My Sister: Mary Janet
My sister lives in A south Dayton suburb. Formerly a nurse in the psych ward of a local hospital, she often suggested that I never show up at her workplace without documentation. She was afraid that they'd put me up in leathers and let me squeal. Probably a good suggestion.
  Sis took care of Mom and Dad in their later years, traveling back and forth from her home in the countryside to make sure that Dad was properly grumpy and that Mom didn't take too much guff from Dad. After Dad's passing, Sis moved Mom into her home and took care of her there until Mom's death.
  Sis retired from her job as a nurse some years ago. She now lives in a big house with her husband, Mike, a couple dogs and cats, doing sculpture in acrylic and painting with needle & thread.
   Sis has two daughters, who have gifted Sis' life with grandchildren, extra in-laws and the usual accouterments of her own personal narrative. Every year just before the ball falls in New York on New Year's Eve, Sis calls me to remind me that for just one month she has been as old as I am. After the ball hits the revelers' sense of futility, I'm back to one year older.

My Extended Family

Rishat Mohammed & Rema Abdourova
I met Rishat Mohammed almost by accident, while taping an evaluation session for international student teaching assistants as the university where I work. Rishat said he was Rishat and Rema at Epcotfrom China. Only later did I discover that he is a member of the great Turkic tribes that caused the Han Chinese to build that wall so many years ago. Rishat has been through a lot. The 1980s protests at Tien Anmin Square, a "re-education" camp as a result of the protest, and a round of badgering by Organs of State sent from Washington to "correct" his thinking about his people & his homeland.
     Rishat was lucky to get his girlfriend, Rehima, out of the country before the gates closed. They were married at the mosque in Dayton, Ohio & now live in Cincinnati, where Rishat works for a prestigious international chemical firm. Rehima is studying to be a surgical nurse.
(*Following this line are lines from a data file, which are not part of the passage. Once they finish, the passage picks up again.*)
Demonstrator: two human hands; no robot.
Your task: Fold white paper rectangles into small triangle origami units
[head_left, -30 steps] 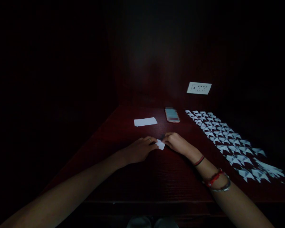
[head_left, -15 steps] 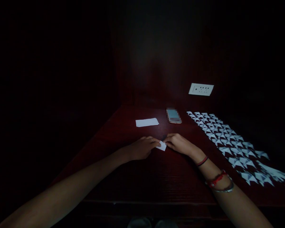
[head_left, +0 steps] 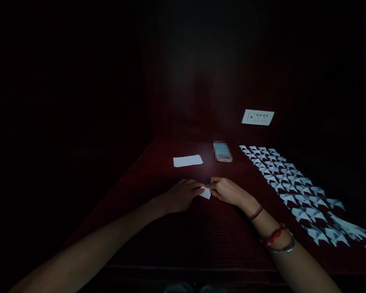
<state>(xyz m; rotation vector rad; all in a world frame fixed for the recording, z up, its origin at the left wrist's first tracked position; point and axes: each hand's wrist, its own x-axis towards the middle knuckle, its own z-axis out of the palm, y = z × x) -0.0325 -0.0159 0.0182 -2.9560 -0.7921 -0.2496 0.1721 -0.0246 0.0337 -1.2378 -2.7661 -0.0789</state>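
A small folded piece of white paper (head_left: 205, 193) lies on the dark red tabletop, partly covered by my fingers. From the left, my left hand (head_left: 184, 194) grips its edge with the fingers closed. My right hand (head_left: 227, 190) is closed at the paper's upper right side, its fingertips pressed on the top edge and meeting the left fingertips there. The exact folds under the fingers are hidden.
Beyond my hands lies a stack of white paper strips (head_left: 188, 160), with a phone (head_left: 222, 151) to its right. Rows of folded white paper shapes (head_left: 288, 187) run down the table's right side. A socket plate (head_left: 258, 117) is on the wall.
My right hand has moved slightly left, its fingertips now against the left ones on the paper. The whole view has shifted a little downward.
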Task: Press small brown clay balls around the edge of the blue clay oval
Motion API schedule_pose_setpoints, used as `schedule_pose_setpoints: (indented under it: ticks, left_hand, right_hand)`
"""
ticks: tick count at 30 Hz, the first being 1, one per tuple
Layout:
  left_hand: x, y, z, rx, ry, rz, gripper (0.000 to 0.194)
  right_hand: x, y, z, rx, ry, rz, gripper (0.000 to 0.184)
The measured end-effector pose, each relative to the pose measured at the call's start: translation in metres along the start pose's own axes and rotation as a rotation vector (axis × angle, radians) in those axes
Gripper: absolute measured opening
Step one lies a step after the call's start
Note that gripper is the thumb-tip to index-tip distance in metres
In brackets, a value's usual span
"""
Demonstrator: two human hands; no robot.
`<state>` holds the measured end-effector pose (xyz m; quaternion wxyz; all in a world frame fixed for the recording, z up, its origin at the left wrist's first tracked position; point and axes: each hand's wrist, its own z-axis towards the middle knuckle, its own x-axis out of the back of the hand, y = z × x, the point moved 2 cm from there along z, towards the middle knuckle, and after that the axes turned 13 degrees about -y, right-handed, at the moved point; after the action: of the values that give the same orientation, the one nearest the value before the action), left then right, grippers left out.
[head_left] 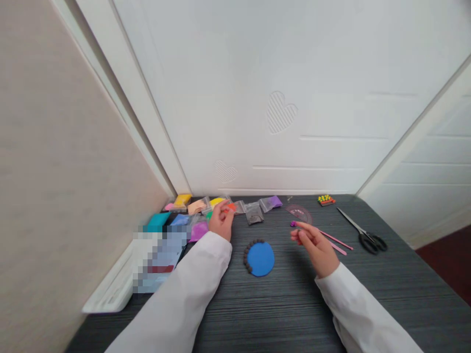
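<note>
Although a pixelated patch covers part of the packet at the left, with no wording legible there, pale markings show on the clear protractor (pixel 299 213), too small to read. The left hand (pixel 222 220) reaches among small clay bags, its fingertips at the orange clay (pixel 230 208); whether it pinches this cannot be told. The right hand (pixel 312 244) is held above the desk (pixel 235 314), thumb and fingertips brought together; any held piece is too small to identify. Between the hands, nearer the wearer, lies the blue disc (pixel 261 259), dark balls (pixel 247 255) edging its left side. Pink sticks (pixel 336 241) lie partly behind the right hand; scissors (pixel 362 231) lie farther right.
</note>
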<state>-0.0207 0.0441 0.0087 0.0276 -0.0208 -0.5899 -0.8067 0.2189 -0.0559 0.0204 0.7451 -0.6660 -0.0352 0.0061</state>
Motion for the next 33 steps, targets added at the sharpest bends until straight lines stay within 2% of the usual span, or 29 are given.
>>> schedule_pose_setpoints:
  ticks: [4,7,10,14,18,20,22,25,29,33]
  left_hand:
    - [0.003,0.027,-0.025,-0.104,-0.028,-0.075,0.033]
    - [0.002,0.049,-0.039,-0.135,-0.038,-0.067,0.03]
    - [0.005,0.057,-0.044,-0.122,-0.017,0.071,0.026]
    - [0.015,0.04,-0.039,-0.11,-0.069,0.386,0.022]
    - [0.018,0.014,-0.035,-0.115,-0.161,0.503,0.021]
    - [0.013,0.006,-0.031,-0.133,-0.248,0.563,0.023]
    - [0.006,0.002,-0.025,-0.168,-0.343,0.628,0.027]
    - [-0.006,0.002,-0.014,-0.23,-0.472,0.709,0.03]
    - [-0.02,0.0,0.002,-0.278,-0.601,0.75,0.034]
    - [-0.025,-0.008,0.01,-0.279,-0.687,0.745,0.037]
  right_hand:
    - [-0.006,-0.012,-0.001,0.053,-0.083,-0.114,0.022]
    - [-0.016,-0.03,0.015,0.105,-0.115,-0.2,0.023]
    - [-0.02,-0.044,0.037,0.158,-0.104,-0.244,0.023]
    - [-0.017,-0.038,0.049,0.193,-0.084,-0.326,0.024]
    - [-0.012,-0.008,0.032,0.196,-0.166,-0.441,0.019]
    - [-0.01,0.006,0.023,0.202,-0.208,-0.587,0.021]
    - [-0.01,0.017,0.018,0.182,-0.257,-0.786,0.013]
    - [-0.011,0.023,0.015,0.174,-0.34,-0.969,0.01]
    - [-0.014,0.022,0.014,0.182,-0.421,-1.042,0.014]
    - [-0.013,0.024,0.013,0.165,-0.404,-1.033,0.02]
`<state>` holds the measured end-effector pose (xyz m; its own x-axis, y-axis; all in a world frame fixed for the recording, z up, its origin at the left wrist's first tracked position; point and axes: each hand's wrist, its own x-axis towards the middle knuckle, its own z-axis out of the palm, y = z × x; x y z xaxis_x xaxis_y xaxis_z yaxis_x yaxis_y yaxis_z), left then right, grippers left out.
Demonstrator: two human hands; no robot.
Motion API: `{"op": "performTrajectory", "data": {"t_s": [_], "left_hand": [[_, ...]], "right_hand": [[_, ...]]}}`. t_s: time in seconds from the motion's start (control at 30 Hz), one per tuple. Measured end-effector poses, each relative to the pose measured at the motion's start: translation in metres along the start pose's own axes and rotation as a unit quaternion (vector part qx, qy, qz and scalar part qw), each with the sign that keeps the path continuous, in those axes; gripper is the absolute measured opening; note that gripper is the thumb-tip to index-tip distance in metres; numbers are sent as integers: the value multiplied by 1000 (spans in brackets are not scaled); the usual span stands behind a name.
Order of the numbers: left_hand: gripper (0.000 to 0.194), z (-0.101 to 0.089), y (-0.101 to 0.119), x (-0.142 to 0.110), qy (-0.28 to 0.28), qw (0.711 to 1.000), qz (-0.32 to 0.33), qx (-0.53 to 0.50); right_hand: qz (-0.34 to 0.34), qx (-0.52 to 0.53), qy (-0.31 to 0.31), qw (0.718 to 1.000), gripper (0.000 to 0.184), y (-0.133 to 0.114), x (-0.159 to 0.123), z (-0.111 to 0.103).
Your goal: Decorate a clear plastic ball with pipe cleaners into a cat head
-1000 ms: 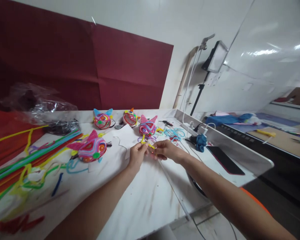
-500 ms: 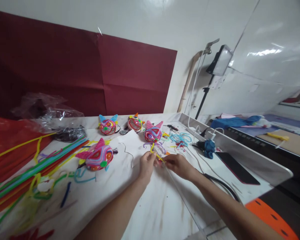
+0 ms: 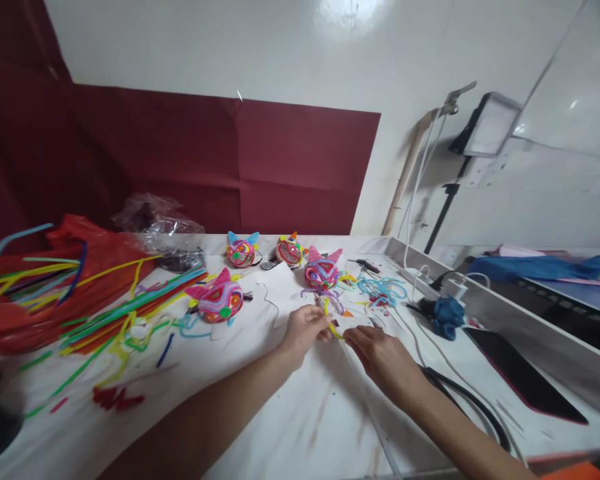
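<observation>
A short yellow pipe cleaner is bent in a curve between my two hands, above the white tabletop. My left hand is closed, pinching it between thumb and fingers. At its lower right end, my right hand grips it with bent fingers. Just beyond them sits a round striped ornament with pink ears, purple pipe cleaner curls in front of it. A similar pink-eared ornament lies to the left, on white paper.
Behind stand a blue-eared ornament and an orange-tipped one. Coloured pipe cleaners and a red plastic bag spread on the left. Blue pipe cleaner loops, cables and a black phone-like slab lie right.
My view has turned left, so more of the red bag and pipe cleaners shows. Both hands keep the yellow pipe cleaner, which now looks more curved, and my hands are slightly further apart.
</observation>
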<state>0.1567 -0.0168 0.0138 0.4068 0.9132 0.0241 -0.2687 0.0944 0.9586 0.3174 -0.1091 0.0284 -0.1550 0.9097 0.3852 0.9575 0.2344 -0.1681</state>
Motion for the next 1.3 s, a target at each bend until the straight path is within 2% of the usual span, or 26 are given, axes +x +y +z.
{"op": "performTrajectory", "data": {"t_s": [0.13,0.27,0.4,0.57,0.73,0.83,0.9,1.0,1.07,1.17,1.23,1.3], "left_hand": [[43,-8,9,-18,-9,998,38,39],[18,-22,11,-35,-54,974,153,161],[9,-36,4,-42,-68,950,221,210],[9,-48,-4,-41,-46,935,253,244],[14,-52,-6,-43,-54,914,296,272],[17,-54,-6,-45,-65,904,303,295],[18,-54,-5,-47,-63,897,306,312],[17,-54,-1,-49,-56,899,300,315],[16,-52,2,-50,-48,911,286,293],[11,-47,7,-51,-35,944,239,224],[13,-44,8,-52,-37,968,186,163],[24,-41,8,-53,-47,985,130,107]], "right_hand": [[0,114,10,993,27,-14,-4,-6],[23,223,-5,975,25,-28,3,-14],[63,296,-43,952,31,-38,11,-12],[75,293,-25,953,31,-43,9,1],[5,198,72,978,26,-42,4,17],[-37,55,107,992,33,-45,1,22],[-60,-37,111,991,36,-48,0,23],[-81,-72,108,988,38,-51,-2,20],[-73,-13,111,991,37,-51,-2,17],[-26,152,120,981,28,-52,-1,12],[38,256,124,958,23,-54,1,11],[112,343,127,924,25,-59,3,12]]}}
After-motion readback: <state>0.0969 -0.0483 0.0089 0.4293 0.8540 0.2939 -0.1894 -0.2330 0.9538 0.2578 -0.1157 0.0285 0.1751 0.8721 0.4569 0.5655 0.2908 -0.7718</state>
     Rishat won his PhD in chemistry from the University of Florida in Gainesville. Rehima also went to school in Florida as part of her quest for a position as a surgical nurse. Now that they live in California, where Rishat works with a chemical engineering firm. Rehima has continued her studies.

My In-Laws
Last New Years morning I was sitting at the breakfast table with Cindy's eldest brother, his wife and their daughter. The conversation had evolved into deeply philosophical areas. I was forced to jump into the middle of the conversation to express my amazement at my good fortune.
     I am a very lucky person. My wife and sons are such wonderful, thoughtful people. My wife's family is full of the joy of mutual and shared values and beliefs. We don't all agree each one of us with the other or with the group on some matters, but each person is respectful of the others and together we have many moments of what can only be termed fellowship. That New Year's day morning was just one of many epiphanies I have had over the many years that I've shared with these folks.
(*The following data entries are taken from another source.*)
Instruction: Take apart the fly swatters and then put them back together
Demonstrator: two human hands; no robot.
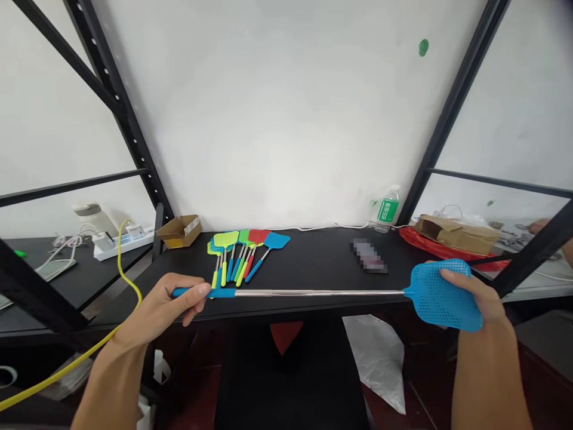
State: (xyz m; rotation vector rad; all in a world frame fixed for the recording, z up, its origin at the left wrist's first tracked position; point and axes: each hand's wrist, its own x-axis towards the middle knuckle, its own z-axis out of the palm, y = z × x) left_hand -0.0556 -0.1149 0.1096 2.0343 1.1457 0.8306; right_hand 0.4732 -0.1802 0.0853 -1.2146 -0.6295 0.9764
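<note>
A blue fly swatter point(320, 292) with a long metal telescopic rod is stretched level between my two hands, above the front of the black table. My left hand point(176, 301) is closed round its blue handle. At the other end, my right hand point(477, 295) grips the perforated blue swatter head, thumb on top and the other fingers mostly hidden behind it. Just beyond my left hand, several short fly swatters point(245, 254) in yellow-green, green, red and blue lie side by side on the table, handles toward me.
An open cardboard box point(179, 231) stands at the back left beside a white power strip point(125, 242). A yellow cable point(131, 286) runs past my left wrist. A water bottle point(387, 209) stands at the back right. A blurred-out object point(367, 255) lies on the table point(308, 263). Black frame posts flank both sides.
</note>
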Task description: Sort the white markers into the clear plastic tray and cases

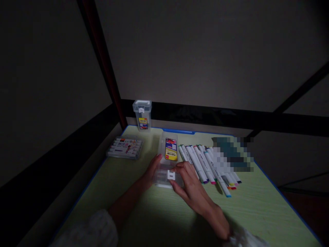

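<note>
A clear plastic marker case (162, 151) with a yellow, red and blue label lies on its side on the table, its lid end toward me. My left hand (151, 171) is closed round the left edge of the case, the fingers partly hidden. Over the lid end, my right hand (190, 185) pinches about the white latch (171, 175), with the thumb below it and the forefinger above. Just right of the case lies a row of white markers (199, 164) with coloured ends. One marker with light blue ends (218, 175) juts nearer to me than the others.
A second clear case (143, 115) stands upright with its lid on at the far left corner. Left of my hands lies a flat pack of markers (125, 148). The pale green table (246, 212) has a blue edge. A pixelated patch (232, 154) hides something at right.
</note>
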`<state>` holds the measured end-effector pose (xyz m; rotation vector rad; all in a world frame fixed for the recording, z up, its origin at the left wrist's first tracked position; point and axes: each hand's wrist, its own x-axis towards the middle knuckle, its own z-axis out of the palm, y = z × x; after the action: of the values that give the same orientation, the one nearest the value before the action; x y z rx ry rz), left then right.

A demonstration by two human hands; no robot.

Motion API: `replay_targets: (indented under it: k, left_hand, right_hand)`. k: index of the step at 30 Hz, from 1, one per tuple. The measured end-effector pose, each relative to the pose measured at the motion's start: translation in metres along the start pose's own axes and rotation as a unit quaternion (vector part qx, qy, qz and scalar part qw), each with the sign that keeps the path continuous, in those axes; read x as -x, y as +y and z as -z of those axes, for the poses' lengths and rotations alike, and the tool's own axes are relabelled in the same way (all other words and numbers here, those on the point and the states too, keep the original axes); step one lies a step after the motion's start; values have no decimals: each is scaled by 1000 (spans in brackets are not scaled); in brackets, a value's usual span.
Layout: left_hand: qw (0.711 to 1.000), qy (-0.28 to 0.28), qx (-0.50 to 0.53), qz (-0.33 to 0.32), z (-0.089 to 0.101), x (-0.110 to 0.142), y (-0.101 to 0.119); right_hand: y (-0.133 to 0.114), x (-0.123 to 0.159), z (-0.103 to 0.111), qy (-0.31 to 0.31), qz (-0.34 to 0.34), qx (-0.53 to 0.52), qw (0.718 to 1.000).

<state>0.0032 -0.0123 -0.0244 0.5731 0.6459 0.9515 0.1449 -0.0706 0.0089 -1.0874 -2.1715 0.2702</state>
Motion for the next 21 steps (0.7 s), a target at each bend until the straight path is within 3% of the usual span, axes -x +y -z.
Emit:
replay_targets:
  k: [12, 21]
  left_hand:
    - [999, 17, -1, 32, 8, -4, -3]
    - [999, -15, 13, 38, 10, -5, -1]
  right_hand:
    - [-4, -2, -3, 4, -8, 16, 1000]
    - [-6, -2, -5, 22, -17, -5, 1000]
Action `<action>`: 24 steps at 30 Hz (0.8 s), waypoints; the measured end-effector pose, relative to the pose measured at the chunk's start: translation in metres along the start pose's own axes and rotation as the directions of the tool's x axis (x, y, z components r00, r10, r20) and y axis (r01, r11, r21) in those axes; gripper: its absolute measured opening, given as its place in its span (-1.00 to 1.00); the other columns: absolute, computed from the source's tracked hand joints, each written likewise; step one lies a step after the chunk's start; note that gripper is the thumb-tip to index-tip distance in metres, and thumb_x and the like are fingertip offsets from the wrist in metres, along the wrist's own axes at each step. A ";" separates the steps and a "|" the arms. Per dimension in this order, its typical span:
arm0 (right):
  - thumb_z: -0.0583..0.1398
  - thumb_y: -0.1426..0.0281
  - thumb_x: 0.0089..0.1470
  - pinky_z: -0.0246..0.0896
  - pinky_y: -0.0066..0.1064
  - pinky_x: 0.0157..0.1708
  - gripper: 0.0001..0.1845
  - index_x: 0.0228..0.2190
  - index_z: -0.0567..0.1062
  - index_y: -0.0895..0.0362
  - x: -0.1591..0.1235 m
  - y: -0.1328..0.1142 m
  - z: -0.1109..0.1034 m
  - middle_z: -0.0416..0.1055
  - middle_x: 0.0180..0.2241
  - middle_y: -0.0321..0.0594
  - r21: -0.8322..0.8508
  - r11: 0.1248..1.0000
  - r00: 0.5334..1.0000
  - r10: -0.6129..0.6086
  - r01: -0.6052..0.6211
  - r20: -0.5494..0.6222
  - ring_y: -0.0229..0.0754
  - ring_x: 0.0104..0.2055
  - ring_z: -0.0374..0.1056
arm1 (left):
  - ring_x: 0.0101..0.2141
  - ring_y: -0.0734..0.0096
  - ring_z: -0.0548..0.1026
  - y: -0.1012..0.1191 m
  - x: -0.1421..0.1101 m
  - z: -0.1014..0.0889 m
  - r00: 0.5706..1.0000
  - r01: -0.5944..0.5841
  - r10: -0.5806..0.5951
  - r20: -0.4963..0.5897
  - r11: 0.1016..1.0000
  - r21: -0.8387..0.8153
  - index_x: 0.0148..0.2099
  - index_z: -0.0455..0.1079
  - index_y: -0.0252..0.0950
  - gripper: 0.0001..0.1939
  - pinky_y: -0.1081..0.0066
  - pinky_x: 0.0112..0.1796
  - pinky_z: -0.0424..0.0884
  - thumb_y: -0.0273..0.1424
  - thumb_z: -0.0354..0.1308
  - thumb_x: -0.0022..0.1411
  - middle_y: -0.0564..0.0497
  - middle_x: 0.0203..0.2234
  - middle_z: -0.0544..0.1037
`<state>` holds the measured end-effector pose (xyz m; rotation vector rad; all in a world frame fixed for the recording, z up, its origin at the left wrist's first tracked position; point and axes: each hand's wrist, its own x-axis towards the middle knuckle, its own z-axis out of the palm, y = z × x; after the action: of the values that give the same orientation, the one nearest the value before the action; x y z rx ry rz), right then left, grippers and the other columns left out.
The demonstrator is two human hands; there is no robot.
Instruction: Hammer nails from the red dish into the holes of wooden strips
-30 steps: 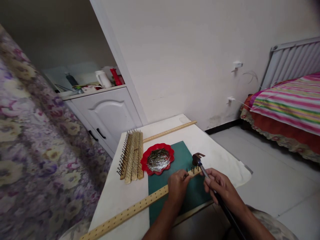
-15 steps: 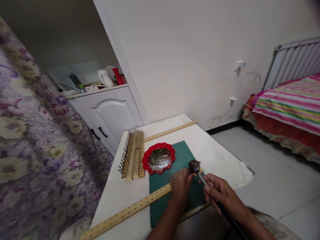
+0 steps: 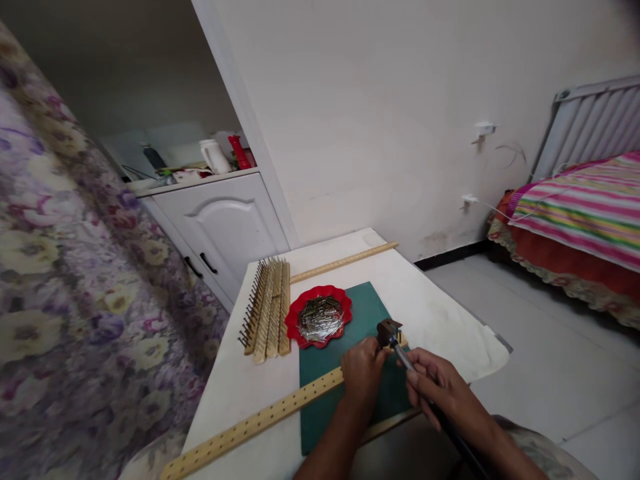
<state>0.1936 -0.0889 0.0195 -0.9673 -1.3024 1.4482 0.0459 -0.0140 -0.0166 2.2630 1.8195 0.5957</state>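
A long wooden strip (image 3: 260, 421) with a row of holes lies slantwise across a green mat (image 3: 367, 310) on a white table (image 3: 440, 313). My left hand (image 3: 361, 371) rests closed on the strip near its right end, fingers pinched at a nail I cannot make out clearly. My right hand (image 3: 437, 387) grips the dark handle of a hammer (image 3: 389, 331), whose head sits low, just right of my left fingertips.
A red dish (image 3: 295, 325) heaped with nails stands on the mat's far left corner. Beside it lie several wooden strips (image 3: 267, 307) bristling with nails, and another bare strip (image 3: 345, 261) behind. White cabinet, floral cloth at left, striped bed at right.
The hammer head has come down from a raised position to just beside my left fingertips. My left hand has stayed on the strip.
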 end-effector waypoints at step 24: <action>0.10 0.23 0.14 -0.19 -0.62 -0.78 -0.75 -0.23 0.29 0.15 0.002 0.001 -0.012 0.34 -0.60 -0.41 0.078 0.996 0.994 -0.046 0.053 -0.098 -0.50 -0.81 0.08 | -0.39 0.41 0.45 -0.012 -0.007 0.001 0.990 -0.132 0.120 -0.068 0.969 -0.211 -0.34 0.42 -0.24 -0.78 0.48 -0.38 0.19 -0.31 -0.02 0.24 0.04 -0.44 0.52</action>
<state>0.2049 -0.0842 0.0166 -0.9336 -1.1817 1.3890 0.0348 -0.0179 -0.0235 2.2473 1.5562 0.8403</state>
     Gordon and Brenda and their daughter, Rachel, live a fair distance off across the state. Evenso, we see them often and have gone on family beach vacations with them. Each of them is truly family to me.
     Don and Fran and their son, Tyler, and their daughter, Kim, and her husband Sean and their children are a very active group. Tyler is now a college student and the grandkids, twin boys and an older girl, are fun to watch. The children are blessed with caring, loving parents and grandparents. And Don is the master chef on vacations.
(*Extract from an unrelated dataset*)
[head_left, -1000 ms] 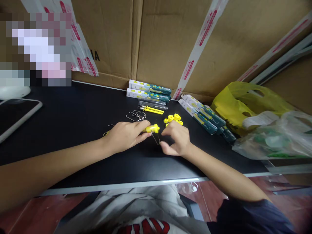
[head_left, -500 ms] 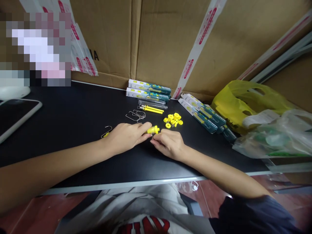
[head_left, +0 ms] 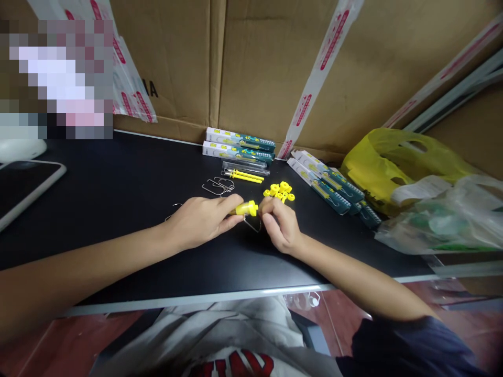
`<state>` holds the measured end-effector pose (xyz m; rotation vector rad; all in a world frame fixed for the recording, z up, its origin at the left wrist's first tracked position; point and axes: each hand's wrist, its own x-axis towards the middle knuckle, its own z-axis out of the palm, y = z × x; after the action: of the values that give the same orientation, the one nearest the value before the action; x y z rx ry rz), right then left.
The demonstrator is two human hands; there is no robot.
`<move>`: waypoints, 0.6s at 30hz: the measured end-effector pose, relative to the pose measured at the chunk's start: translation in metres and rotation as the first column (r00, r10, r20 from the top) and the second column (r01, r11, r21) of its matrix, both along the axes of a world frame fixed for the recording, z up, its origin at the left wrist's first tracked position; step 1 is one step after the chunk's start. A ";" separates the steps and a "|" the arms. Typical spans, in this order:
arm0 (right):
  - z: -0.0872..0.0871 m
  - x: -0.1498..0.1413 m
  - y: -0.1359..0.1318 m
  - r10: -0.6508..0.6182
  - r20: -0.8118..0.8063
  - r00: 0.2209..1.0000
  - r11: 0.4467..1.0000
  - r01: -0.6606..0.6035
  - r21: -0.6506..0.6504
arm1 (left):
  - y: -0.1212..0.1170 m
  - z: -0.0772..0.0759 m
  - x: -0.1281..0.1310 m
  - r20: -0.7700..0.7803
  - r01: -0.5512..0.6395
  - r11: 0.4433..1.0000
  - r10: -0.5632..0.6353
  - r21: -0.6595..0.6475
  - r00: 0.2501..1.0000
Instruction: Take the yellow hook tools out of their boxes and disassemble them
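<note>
My left hand point(head_left: 202, 220) is closed around a spring scale, whose yellow end cap point(head_left: 248, 208) points right out of my fingers. A bent metal wire hook point(head_left: 254, 226) hangs just below that cap. My right hand point(head_left: 282, 224) is beside the cap's tip with its fingers curled in; whatever they may hold is hidden. Beyond my right hand lies a small pile of yellow plastic caps and rings point(head_left: 281, 190). Loose wire hooks point(head_left: 218, 185) lie beyond my left hand. Yellow rods with springs point(head_left: 245, 176) and clear tubes point(head_left: 247, 166) are behind them.
Printed spring scale boxes point(head_left: 238, 152) stand along the cardboard wall point(head_left: 259, 78), and more boxes point(head_left: 322, 183) lie to the right. A yellow plastic bag point(head_left: 373, 157) and a clear bag point(head_left: 444, 225) fill the right side. A phone point(head_left: 27, 183) is at the far left.
My right hand has shifted slightly right from under the cap, and its fingers have curled up towards the tip. The wire hook below the cap now shows. My left hand keeps its grip.
</note>
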<state>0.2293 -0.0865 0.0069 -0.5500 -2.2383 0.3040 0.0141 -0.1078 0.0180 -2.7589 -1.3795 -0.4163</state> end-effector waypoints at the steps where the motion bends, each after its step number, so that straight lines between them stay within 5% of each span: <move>1: 0.000 0.000 0.000 0.032 -0.030 0.999 0.995 -0.034 -0.093 | -0.001 0.000 0.000 0.010 0.026 1.000 -0.026 0.003 1.000; 6: -0.002 -0.004 -0.001 0.176 -0.020 0.984 0.930 -0.173 -0.326 | -0.002 0.000 0.002 0.067 0.080 0.997 -0.079 -0.002 0.995; 14: -0.007 -0.007 -0.002 0.105 -0.004 0.994 0.992 -0.105 -0.068 | -0.003 0.004 0.003 0.105 0.169 0.983 -0.161 -0.071 0.981; 18: -0.012 -0.009 -0.005 0.059 -0.051 0.997 0.990 -0.065 -0.123 | -0.004 0.004 0.004 0.060 0.165 0.984 -0.162 -0.060 0.985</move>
<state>0.2204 -0.0917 -0.0050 -0.5345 -2.2042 0.4867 0.0181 -0.1120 0.0224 -2.9477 -1.2018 -0.4649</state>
     Cindy's youngest brother, Doug, passed away near Christmas a couple years ago. We all think of his widow, Debbie, as much a member of the family as anyone else whose life has been part of ours. We miss Doug deeply. He was a cantakerous person in some ways but a loveable one in all ways. Doug's daughter by a previous marriage, Stacey, is, like her cousins, an intelligent and savvy person. All of them are part of my life in ways I never could have imagined.